Likewise, the WCD findings and recommendations quite often simply confirm, build upon, and closely align with, analysis conducted by others. Why was there no chorus of disapproval, or anger, when IDB evaluations of dams from 1960 to 1999 revealed an average cost overrun of 45 percent? Or when both ADB World Bank studies of irrigation schemes found crop intensities at 60-85 percent of expected? Maybe because they were isolated reports not dealing with the problem as a whole. Or perhaps the recommendations with such reports did not threaten "business as usual." The WCD Report simply cut to the quick, and through thick of the issue.

Likewise, the issue of Prior Informed Consent – a controversial plank in the WCD platform, was published under the Inter-American Development Bank’s own safeguard policies long before the WCD Report was drafted.
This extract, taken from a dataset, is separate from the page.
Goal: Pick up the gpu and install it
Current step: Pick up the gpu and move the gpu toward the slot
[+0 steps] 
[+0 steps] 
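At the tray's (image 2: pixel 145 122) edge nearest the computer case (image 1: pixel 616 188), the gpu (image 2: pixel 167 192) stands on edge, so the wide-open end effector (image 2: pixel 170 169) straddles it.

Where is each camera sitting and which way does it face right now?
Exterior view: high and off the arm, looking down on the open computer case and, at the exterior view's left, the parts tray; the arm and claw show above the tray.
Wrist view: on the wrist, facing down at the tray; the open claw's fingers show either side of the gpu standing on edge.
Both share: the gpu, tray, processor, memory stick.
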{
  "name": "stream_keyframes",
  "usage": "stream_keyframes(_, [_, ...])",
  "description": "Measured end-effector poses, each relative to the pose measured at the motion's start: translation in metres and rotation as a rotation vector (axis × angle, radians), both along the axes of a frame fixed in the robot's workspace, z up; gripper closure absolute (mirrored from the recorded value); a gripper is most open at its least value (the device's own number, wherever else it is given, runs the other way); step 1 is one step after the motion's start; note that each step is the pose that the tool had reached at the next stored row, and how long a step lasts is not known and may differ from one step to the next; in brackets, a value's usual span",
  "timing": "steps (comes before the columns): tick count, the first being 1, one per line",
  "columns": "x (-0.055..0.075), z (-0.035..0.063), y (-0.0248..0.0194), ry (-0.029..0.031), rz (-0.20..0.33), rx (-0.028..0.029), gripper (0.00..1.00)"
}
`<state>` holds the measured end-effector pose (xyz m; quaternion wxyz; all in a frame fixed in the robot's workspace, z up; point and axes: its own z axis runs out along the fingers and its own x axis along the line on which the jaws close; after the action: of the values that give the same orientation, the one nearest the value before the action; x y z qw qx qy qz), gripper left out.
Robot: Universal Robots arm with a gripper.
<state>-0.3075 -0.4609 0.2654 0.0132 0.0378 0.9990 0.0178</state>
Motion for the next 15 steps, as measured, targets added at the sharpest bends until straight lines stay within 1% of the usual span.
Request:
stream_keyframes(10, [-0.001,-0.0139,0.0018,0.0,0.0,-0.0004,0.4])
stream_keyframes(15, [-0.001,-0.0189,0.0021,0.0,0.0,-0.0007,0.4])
And let me cite from a document concerned with involuntary displacement:

"For the population involved, resettlement must result in a clear improvement of their living standard, because the people directly affected by a project should always be the first to benefit instead of suffering for the benefit of others. Special care must be given to vulnerable ethnic groups. Even if there is no resettlement problem, the impact of water resources development projects on local people can be considerable during both construction and operation. All such projects have to be planned, implemented and operated with the clear consent of the public concerned."

Where is that written? In IRN’s Silenced Rivers? In The Berne Declaration? Or in the WCD’s Dams and Development? If you guessed the last, you’re close. But in fact it comes from ICOLD’s 1997 Position Paper on Dams and Environment, page 13

The point of all this is that there is far more literature that can be used to unite us rather than divide us as we move forward. Indeed it begs the question, "Since dam controversy was increasing regardless of the WCD, and since dam development was declining before the WCD, and since other reports, including yours, paint a similar portrait of dams beyond the WCD…what real benefit comes if dam proponents try to ignore, dismiss or reject the WCD Report?"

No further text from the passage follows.